● Action item: Transcribe the listing that follows in full, omitting pictures.

● Recorded information:
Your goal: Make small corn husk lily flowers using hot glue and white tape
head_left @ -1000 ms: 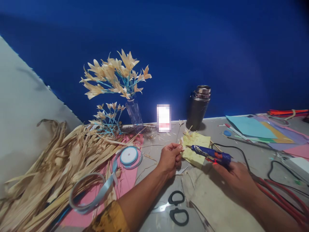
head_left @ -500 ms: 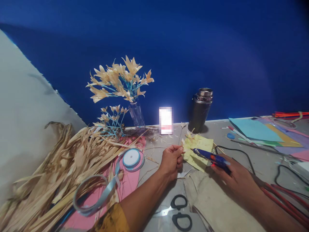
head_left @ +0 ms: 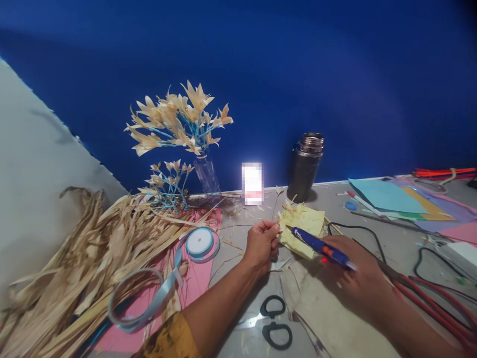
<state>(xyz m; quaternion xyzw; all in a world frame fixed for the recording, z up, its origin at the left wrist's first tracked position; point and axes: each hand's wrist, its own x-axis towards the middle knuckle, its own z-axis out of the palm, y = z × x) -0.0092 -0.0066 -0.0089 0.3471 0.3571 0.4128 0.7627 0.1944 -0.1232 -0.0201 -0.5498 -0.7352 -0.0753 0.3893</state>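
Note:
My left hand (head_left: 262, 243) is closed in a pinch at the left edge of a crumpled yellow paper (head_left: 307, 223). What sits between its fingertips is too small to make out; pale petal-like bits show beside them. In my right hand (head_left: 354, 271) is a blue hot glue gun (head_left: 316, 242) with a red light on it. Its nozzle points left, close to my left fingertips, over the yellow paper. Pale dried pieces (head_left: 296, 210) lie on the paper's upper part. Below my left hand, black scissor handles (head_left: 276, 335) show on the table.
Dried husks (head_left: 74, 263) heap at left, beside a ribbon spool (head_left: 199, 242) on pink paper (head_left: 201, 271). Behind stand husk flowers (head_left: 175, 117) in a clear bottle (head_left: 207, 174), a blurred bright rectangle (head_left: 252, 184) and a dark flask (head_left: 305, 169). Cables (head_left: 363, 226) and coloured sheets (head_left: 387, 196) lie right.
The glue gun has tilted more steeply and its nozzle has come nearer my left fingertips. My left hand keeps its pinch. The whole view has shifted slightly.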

● Answer to the exercise:
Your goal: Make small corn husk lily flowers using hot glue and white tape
head_left @ -1000 ms: 
head_left @ -500 ms: 
head_left @ +0 ms: 
<state>(xyz m; quaternion xyzw; all in a world frame fixed for the recording, z up, its origin at the left wrist's first tracked position; point and axes: each hand's wrist, its own x-axis towards the middle knuckle, its own z-axis out of the palm, y = z × x) -0.0092 -0.0066 -0.0089 0.3471 0.3571 0.4128 0.7627 0.1944 -0.1232 -0.0201 -0.5498 -0.7352 -0.0753 0.3893</state>
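Note:
My left hand (head_left: 262, 243) is closed in a pinch at the left edge of a crumpled yellow paper (head_left: 307, 223). What sits between its fingertips is too small to make out; pale petal-like bits show beside them. In my right hand (head_left: 354, 271) is a blue hot glue gun (head_left: 316, 242) with a red light on it. Its nozzle points left, close to my left fingertips, over the yellow paper. Pale dried pieces (head_left: 296, 210) lie on the paper's upper part. Below my left hand, black scissor handles (head_left: 276, 335) show on the table.
Dried husks (head_left: 74, 263) heap at left, beside a ribbon spool (head_left: 199, 242) on pink paper (head_left: 201, 271). Behind stand husk flowers (head_left: 175, 117) in a clear bottle (head_left: 207, 174), a blurred bright rectangle (head_left: 252, 184) and a dark flask (head_left: 305, 169). Cables (head_left: 363, 226) and coloured sheets (head_left: 387, 196) lie right.
The glue gun has tilted more steeply and its nozzle has come nearer my left fingertips. My left hand keeps its pinch. The whole view has shifted slightly.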

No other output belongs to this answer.